Hippocrates declared that doctors should “first do no harm.” The Hippocratic Oath should also apply to the Federal Reserve Bank.
Doctors first diagnose a disease and then prescribe a course of treatment. Similarly, the Federal Reserve diagnoses the economy’s illness and provides an effective course of action. The Fed is committing economic malpractice and violating the Hippocratic Oath by overprescribing interest rate hikes as its alleged cure for inflation. This alleged cure is far worse than the disease.

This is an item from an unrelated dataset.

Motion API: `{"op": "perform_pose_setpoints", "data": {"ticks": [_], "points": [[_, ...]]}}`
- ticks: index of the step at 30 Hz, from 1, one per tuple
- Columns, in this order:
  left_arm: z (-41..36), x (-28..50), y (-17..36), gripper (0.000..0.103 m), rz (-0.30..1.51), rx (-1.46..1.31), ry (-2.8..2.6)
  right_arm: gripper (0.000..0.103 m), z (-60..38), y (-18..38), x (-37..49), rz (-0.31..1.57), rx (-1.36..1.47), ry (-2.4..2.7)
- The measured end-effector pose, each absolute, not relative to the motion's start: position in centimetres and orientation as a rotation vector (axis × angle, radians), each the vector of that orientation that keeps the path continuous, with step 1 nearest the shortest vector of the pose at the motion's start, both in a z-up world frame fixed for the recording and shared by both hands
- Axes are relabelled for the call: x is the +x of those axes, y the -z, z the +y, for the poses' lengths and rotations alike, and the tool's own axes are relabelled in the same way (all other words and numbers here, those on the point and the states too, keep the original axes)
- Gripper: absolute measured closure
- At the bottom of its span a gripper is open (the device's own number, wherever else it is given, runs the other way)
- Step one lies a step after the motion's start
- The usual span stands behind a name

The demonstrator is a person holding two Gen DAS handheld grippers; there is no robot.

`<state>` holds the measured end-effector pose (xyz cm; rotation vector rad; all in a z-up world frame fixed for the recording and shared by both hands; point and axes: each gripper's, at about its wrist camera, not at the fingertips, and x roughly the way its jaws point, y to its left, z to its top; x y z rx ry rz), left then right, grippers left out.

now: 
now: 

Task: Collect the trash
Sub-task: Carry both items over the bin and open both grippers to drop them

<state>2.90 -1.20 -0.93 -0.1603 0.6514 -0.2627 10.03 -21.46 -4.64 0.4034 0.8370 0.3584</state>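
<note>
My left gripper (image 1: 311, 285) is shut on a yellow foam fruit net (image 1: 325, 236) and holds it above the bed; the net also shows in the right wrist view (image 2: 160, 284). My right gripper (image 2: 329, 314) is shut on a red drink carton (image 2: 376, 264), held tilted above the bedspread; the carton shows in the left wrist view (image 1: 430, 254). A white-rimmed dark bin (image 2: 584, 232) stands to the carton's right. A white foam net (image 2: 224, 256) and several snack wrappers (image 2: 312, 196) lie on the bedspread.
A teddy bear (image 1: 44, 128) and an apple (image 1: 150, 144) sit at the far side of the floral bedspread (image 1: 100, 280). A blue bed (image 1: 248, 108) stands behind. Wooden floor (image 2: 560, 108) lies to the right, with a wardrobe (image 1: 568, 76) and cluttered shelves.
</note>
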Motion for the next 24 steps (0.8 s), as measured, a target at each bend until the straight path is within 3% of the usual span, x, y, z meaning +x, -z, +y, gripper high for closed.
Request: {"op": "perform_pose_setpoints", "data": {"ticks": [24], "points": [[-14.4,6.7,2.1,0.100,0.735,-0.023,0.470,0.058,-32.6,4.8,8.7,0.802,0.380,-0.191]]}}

Raising interest rates will not bring down inflation, except concerning real estate prices. If the Fed continues on its wayward path of raising interests rates, it will drive the US economy, and the world economy, into a recession.
Unfortunately, the Fed doesn’t have the tools to reduce inflation in the short run. Monetary policy works (in theory) by adjusting demand, but it has no direct impact on supply. Supply chain problems, from grain to computer chips, is a primary cause of inflation now.
In addition, it has become evident over the past few decades that the Fed “has much less control over spending (and therefore inflation) than is commonly believed,” as economists Dimitri Papadimitriou wrote in a recent policy document titled, “Flying Blind After All These Years.”
The most effective anti-inflation measures are not within the control of the Federal Reserve Bank. To control inflation, we must first end the COVID pandemic, end the war in the Ukraine and solve supply-chain problems. The US government can fight inflation by monitoring and improving supply chains, as it is doing with infant formula. The government can use the Defense Production Act to require corporations to ramp up production of key products in order to overcome supply chain bottlenecks.
The Justice Department and the Federal Trade Commission can also enforce antitrust and price-fixing laws against oil companies and other large corporations who are using their market power to increase prices and profits. Some prices, including gasoline, have been rising faster than their costs justify.
As long as the Ukraine War drives up energy and food prices, the US government can only help by reducing taxes on gasoline and diesel fuel, and by enhancing the food stamp program.
Concerning food products from the Ukraine, the US can help to enable an agreement to allow the Ukraine to ship food products out of its ports without interference from the Russian Navy. The Russian government claims that the “Black Sea Initiative” will be finalized soon. Russian officials said, “Russia has proposed measures to ensure the transportation of food to foreign countries, including Russian partners, to rule out the use of supply chains to supply the Kyiv regime with weapons and military equipment, as well as to prevent provocations.” Russia, Ukraine, Turkey and the United Nations reached an agreement July 22 to allow resumption of Black Sea grain exports from Ukraine, which have been severely hampered by the war there.
The US Navy, and other NATO warships should increase their presence in the Black Sea near Odessa so that the Russian Navy keeps its distance and ensures that this accord is peacefully implemented.
If this Russian-Ukraine agreement is effective, grain prices, bread prices, cooking oil prices and food prices in general will start to come down. The Fed cannot do anything about food prices when the war in Ukraine is the primary cause for food inflation.
Make sure that the Fed does no harm in its efforts to reduce the inflation disease. Raising interest rates again will only choke off the supply of housing, housing that is needed to keep rents stable and mortgage payments reasonable.